How Premium Tax Credits Work

The premium tax credit was created to provide affordable health insurance to eligible families and individuals with low to moderate incomes. It’s available only for health insurance purchased through the Health Insurance Marketplace (also known as the "exchange").

When you enroll in a marketplace plan, you can choose to receive your premium tax credit either in advance to lower your monthly premium or when you file your tax return for that tax year. If you accept it in advance, the marketplace calculates your estimated credit amount based on the application information. If you use less than your allotted tax credit, you’ll get a refundable credit on your tax liability when you file.

If you use more tax credits than you qualify for based on your final yearly income and household size, you must repay the difference when you file your income tax return. There are repayment caps based on your income and filing status, but if your income is 400% or more above the federal poverty line, you’ll owe the full amount.


For tax years 2021 and 2022, the American Rescue Plan of 2021 waived the 400% limit on who can receive the premium tax credit.

How To Calculate Your Premium Tax Credit

The maximum health insurance premium you’d pay for a marketplace insurance plan is typically equal to what you'd pay for the second lowest cost Silver plan (SLCSP) available to you on the marketplace, minus a specific percentage of your household income. Your premium tax credit is then the difference between your maximum premium contribution and the plan’s premium.


Your SLCSP premium is usually noted on Form 1095-A, a tax form the marketplace will send you early in the filing year if someone in your household had a marketplace plan the previous year.

Here’s how much of the SLCSP premium you’re responsible for, based on the tax-filing year and your income compared to the poverty line.

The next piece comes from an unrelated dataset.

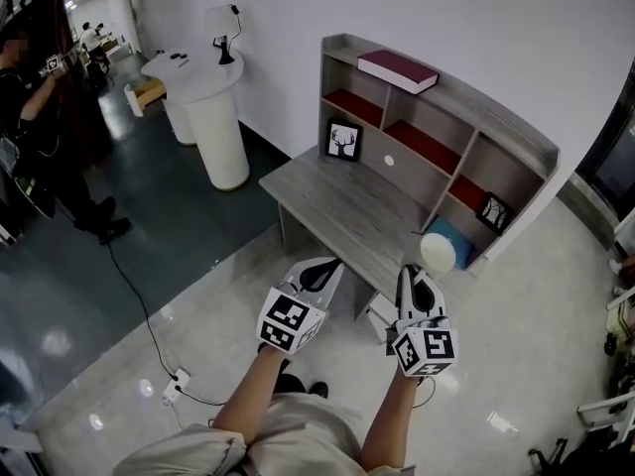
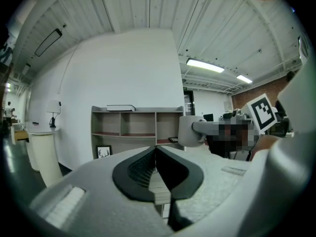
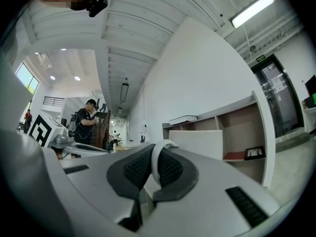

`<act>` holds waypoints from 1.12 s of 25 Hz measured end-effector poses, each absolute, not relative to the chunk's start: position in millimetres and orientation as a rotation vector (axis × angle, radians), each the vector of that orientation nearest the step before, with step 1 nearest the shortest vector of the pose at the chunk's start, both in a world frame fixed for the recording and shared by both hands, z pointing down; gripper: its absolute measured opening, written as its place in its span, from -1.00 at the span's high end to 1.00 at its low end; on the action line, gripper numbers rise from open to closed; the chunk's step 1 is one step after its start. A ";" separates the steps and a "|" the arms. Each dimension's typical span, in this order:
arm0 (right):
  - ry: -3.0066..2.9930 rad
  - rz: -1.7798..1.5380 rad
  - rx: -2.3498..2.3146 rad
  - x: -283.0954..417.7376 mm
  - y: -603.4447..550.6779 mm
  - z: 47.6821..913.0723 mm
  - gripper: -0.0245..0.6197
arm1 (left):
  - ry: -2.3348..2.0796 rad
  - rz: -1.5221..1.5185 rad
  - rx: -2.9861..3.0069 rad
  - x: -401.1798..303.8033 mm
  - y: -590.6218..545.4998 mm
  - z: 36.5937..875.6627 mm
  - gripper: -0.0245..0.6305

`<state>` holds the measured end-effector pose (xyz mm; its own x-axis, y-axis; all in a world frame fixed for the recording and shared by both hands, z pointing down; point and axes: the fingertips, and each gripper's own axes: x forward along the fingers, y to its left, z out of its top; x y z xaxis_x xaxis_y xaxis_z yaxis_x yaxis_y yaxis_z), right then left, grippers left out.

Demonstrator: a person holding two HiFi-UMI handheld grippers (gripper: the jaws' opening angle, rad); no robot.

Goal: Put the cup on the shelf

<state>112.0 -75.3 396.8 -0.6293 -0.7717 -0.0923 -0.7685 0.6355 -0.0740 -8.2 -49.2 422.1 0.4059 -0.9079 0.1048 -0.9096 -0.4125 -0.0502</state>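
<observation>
— Head view first: where is the cup [image 1: 437, 253]?
— Held off the worktop [image 1: 337, 201] at its front right corner, before the lower right compartment of the shelf [image 1: 437, 117]. Seen from above as a pale round shape only; underside and handle hidden behind the right gripper [image 1: 419, 278].
— Better seen in the right gripper view?
— Yes. Handle [image 3: 159, 168] a thin white loop, clamped between the jaws. Body beyond them a plain white wall, covering the middle of the shelf; base cut off by the gripper's own shell.
— And from the left gripper view?
— Cup visible at the right, upright, light grey in that light, handle pointing right into a mosaic patch. Hard to make out more.
— Left gripper [image 1: 319, 274]?
— Jaws pressed together, nothing between them. Raised beside the right one, over the worktop's front edge.
— Around the shelf?
— Dark red book [image 1: 397, 69] flat on top. Framed deer picture [image 1: 343, 140] standing on the worktop at the left. Second small frame [image 1: 493, 212] in the lower right compartment, picture too small to tell.
</observation>
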 end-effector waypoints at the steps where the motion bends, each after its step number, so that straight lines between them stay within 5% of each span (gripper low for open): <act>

Remember that the premium tax credit works on a sliding scale, so the percentage of SLCSP premiums you pay directly correlates to your income level. Here's an example of what that sliding scale looks like for tax year 2022:

Income as a Percentage of the Federal Poverty Line Percentage of SLCSP Premium You Pay on Income Earned
Less than 150% 0%
150%-199% 0%-2%
200%-249% 2%-4%
250%-299% 4%-6%
300%-399% 6%-8.5%
>400% 8.5%

Example of the Premium Tax Credit

Suppose you live in one of the 48 contiguous United States (Alaska and Hawaii have slightly different criteria) and want to calculate your premium tax credit for your family of three.

Federal guidelines show that the poverty line for a family of three is $23,030. You estimate your household income will be $46,100, which puts you at around 200% of the poverty line. That means you’re responsible for paying between 2% and 4% of the SLCSP.

Now suppose the benchmark plan available to you costs $10,000 for the year. If your maximum premium contribution is 4%, you’d only pay $400 per year and your premium tax credit would be $9,600 ($10,000 – $400).

Your premium tax credit remains the same regardless of which type of marketplace plan you choose (Bronze, Silver, Gold, or Platinum) and how much that health plan costs. But if you purchase one that’s more expensive than the SLCSP, the tax credit won't cover as much of your premium.


To claim the premium tax credit, you’ll need to file Form 8962 and attach it to your Form 1040 during tax season.

Who Qualifies for a Premium Tax Credit

You may be eligible for a premium tax credit if you meet the following criteria:

  • You or a family member have a qualified health plan through the marketplace.
  • You or members of your household aren’t eligible for employer- or government-sponsored health insurance coverage.
  • Your household income is 100% to 400% of the federal poverty line, based on your family size (though you may still qualify if your household income is below 100% if you meet all the requirements outlined by the IRS).
  • Nobody claims you as a dependent on their tax return.
  • If you’re married, you’ll file a joint tax return unless you qualify for an exception.
  • You paid all your health insurance premiums.

Frequently Asked Questions (FAQs)

Do I have to pay back the premium tax credit?

No, as long as you receive the proper amount of premium tax credit based on your income. If you take more of the credit than your income warrants, you may be liable to pay back the extra you took.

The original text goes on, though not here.